Work request:
Print the listing exactly as it stands, and skip any pictures in it.

-- Source data follows --

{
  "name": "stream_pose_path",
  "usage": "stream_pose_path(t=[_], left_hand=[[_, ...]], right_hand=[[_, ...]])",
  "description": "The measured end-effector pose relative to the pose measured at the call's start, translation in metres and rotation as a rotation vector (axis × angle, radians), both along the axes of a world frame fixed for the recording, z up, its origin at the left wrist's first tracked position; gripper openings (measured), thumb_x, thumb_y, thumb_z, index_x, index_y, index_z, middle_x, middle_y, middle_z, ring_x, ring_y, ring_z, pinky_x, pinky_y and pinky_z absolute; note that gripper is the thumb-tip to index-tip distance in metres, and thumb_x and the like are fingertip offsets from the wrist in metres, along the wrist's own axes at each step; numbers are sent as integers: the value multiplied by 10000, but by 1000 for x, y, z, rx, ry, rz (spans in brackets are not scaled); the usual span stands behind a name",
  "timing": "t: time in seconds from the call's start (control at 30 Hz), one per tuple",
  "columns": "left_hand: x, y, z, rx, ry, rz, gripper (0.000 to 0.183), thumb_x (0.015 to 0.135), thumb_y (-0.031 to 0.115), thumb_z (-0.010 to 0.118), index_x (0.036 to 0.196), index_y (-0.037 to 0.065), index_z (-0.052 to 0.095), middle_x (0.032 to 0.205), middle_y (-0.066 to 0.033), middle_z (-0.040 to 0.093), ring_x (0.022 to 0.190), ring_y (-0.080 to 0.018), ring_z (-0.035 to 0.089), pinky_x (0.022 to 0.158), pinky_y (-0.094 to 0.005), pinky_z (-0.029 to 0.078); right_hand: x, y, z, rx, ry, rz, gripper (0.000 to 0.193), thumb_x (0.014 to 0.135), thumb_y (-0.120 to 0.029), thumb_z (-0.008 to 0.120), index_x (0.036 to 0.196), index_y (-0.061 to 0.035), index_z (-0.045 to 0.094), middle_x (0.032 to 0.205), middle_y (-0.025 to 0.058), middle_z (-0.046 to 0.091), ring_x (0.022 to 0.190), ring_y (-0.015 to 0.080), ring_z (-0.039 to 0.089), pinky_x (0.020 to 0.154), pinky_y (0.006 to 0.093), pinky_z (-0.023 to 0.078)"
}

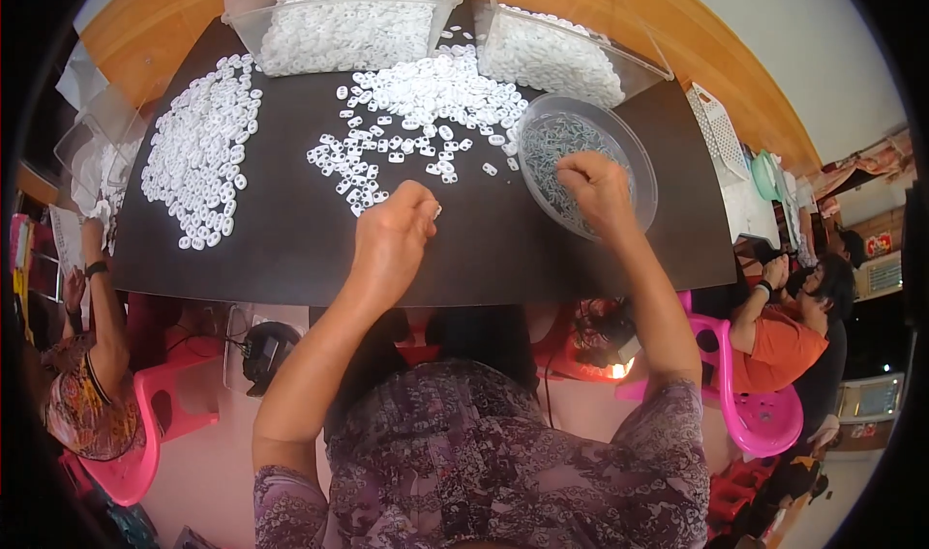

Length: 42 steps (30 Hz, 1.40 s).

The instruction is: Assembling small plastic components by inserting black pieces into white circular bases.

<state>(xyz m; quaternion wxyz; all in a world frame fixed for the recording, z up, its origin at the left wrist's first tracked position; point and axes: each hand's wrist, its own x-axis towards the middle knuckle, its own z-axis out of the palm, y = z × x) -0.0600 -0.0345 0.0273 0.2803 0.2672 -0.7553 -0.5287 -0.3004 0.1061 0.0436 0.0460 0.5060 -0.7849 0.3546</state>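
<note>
My left hand (pixel 392 235) is closed above the dark table, its fingers curled around a small white plastic piece (pixel 437 210), of which only an edge shows. Over the round clear tub (pixel 650 196) of small grey metal screws (pixel 552 177), my right hand (pixel 597 189) has its fingers pinched together. What those fingertips hold, if anything, is too small to make out. Just beyond my left hand lie loose white plastic pieces (pixel 358 167) with two dark holes each. They run back into a denser heap of white pieces (pixel 435 89).
Two clear bins (pixel 247 29) (pixel 646 58) full of white pieces stand at the table's far edge. A wide pile of oval white pieces (pixel 201 152) covers the left side. People sit on both sides, on pink chairs (pixel 145 423) (pixel 764 418). A white perforated basket (pixel 718 128) stands right.
</note>
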Motion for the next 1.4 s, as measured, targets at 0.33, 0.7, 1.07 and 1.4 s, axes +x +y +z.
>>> stream_pose_path(t=[0.33, 0.7, 1.07, 1.4], left_hand=[[11, -2, 4, 504, 213, -102, 32, 821, 8, 617, 843, -16, 619, 702, -31, 593, 602, -73, 533, 525, -207, 445], [17, 14, 3, 569, 252, -83, 107, 842, 18, 583, 946, -6, 595, 783, -20, 595, 667, -69, 523, 583, -210, 431], [22, 19, 1, 674, 279, -93, 114, 889, 87, 573, 962, 0, 586, 800, -54, 613, 686, -84, 537, 598, -208, 434], [25, 25, -3, 663, 289, -83, 155, 881, 125, 616, 951, -12, 607, 776, -50, 615, 647, -81, 540, 568, -202, 436]], right_hand=[[-6, -13, 0, 197, 175, 93, 112, 720, -102, 652, 822, -61, 677, 769, 117, 622, 793, 305, 586, 722, 390, 464], [-9, -16, -13, 228, 289, 135, 84, 728, -138, 650, 770, -65, 652, 737, 115, 601, 774, 318, 572, 679, 414, 450], [-18, -5, -8, 188, 186, 67, 69, 752, -98, 585, 715, -40, 580, 743, 135, 594, 767, 331, 569, 680, 423, 441], [-21, -6, -8, 296, 166, 68, 59, 727, -68, 570, 702, -22, 598, 724, 172, 613, 711, 385, 579, 639, 478, 450]])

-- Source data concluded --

Result:
{
  "name": "stream_pose_path",
  "usage": "stream_pose_path(t=[_], left_hand=[[_, ...]], right_hand=[[_, ...]])",
  "description": "The measured end-effector pose relative to the pose measured at the call's start, translation in metres and rotation as a rotation vector (axis × angle, radians), both along the axes of a world frame fixed for the recording, z up, its origin at the left wrist's first tracked position; gripper openings (measured), thumb_x, thumb_y, thumb_z, index_x, index_y, index_z, middle_x, middle_y, middle_z, ring_x, ring_y, ring_z, pinky_x, pinky_y and pinky_z absolute; note that gripper is the thumb-tip to index-tip distance in metres, and thumb_x and the like are fingertip offsets from the wrist in metres, along the wrist's own axes at each step; numbers are sent as integers: the value multiplied by 10000, but by 1000 for x, y, z, rx, ry, rz (spans in brackets are not scaled); the usual span stands behind a name",
  "timing": "t: time in seconds from the call's start (control at 30 Hz), one per tuple",
  "columns": "left_hand: x, y, z, rx, ry, rz, gripper (0.000 to 0.183), thumb_x (0.015 to 0.135), thumb_y (-0.031 to 0.115), thumb_z (-0.010 to 0.118), index_x (0.036 to 0.196), index_y (-0.037 to 0.065), index_z (-0.052 to 0.095), middle_x (0.032 to 0.205), middle_y (-0.066 to 0.033), middle_z (-0.040 to 0.093), ring_x (0.022 to 0.190), ring_y (-0.080 to 0.018), ring_z (-0.035 to 0.089), pinky_x (0.022 to 0.158), pinky_y (-0.094 to 0.005), pinky_z (-0.029 to 0.078); right_hand: x, y, z, rx, ry, rz, gripper (0.000 to 0.193), thumb_x (0.014 to 0.135), thumb_y (-0.120 to 0.029), thumb_z (-0.008 to 0.120), index_x (0.036 to 0.196), index_y (-0.061 to 0.035), index_z (-0.045 to 0.094), middle_x (0.032 to 0.205), middle_y (-0.025 to 0.058), middle_z (-0.046 to 0.091), ring_x (0.022 to 0.190), ring_y (-0.015 to 0.080), ring_z (-0.039 to 0.089), pinky_x (0.020 to 0.154), pinky_y (0.006 to 0.093), pinky_z (-0.023 to 0.078)"
}


Length: 42 steps (30 Hz, 1.40 s).

The instruction is: Assembling small plastic components by inserting black pieces into white circular bases.

<state>(xyz m; quaternion wxyz; all in a world frame fixed for the recording, z up, its origin at the left wrist's first tracked position; point and axes: each hand's wrist, its own x-axis towards the middle knuckle, its own z-axis out of the palm, y = z × x) -0.0600 -0.0345 0.0273 0.2803 0.2672 -0.7553 -0.5287 -0.3004 0.1061 0.0436 0.0460 0.5060 -0.7849 0.3546</state>
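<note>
My left hand (pixel 392 235) is closed above the dark table, its fingers curled around a small white plastic piece (pixel 437 210), of which only an edge shows. Over the round clear tub (pixel 650 196) of small grey metal screws (pixel 552 177), my right hand (pixel 597 189) has its fingers pinched together. What those fingertips hold, if anything, is too small to make out. Just beyond my left hand lie loose white plastic pieces (pixel 358 167) with two dark holes each. They run back into a denser heap of white pieces (pixel 435 89).
Two clear bins (pixel 247 29) (pixel 646 58) full of white pieces stand at the table's far edge. A wide pile of oval white pieces (pixel 201 152) covers the left side. People sit on both sides, on pink chairs (pixel 145 423) (pixel 764 418). A white perforated basket (pixel 718 128) stands right.
</note>
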Motion for the next 1.4 s, as measured, targets at 0.33, 0.7, 1.07 and 1.4 s, axes +x +y +z.
>>> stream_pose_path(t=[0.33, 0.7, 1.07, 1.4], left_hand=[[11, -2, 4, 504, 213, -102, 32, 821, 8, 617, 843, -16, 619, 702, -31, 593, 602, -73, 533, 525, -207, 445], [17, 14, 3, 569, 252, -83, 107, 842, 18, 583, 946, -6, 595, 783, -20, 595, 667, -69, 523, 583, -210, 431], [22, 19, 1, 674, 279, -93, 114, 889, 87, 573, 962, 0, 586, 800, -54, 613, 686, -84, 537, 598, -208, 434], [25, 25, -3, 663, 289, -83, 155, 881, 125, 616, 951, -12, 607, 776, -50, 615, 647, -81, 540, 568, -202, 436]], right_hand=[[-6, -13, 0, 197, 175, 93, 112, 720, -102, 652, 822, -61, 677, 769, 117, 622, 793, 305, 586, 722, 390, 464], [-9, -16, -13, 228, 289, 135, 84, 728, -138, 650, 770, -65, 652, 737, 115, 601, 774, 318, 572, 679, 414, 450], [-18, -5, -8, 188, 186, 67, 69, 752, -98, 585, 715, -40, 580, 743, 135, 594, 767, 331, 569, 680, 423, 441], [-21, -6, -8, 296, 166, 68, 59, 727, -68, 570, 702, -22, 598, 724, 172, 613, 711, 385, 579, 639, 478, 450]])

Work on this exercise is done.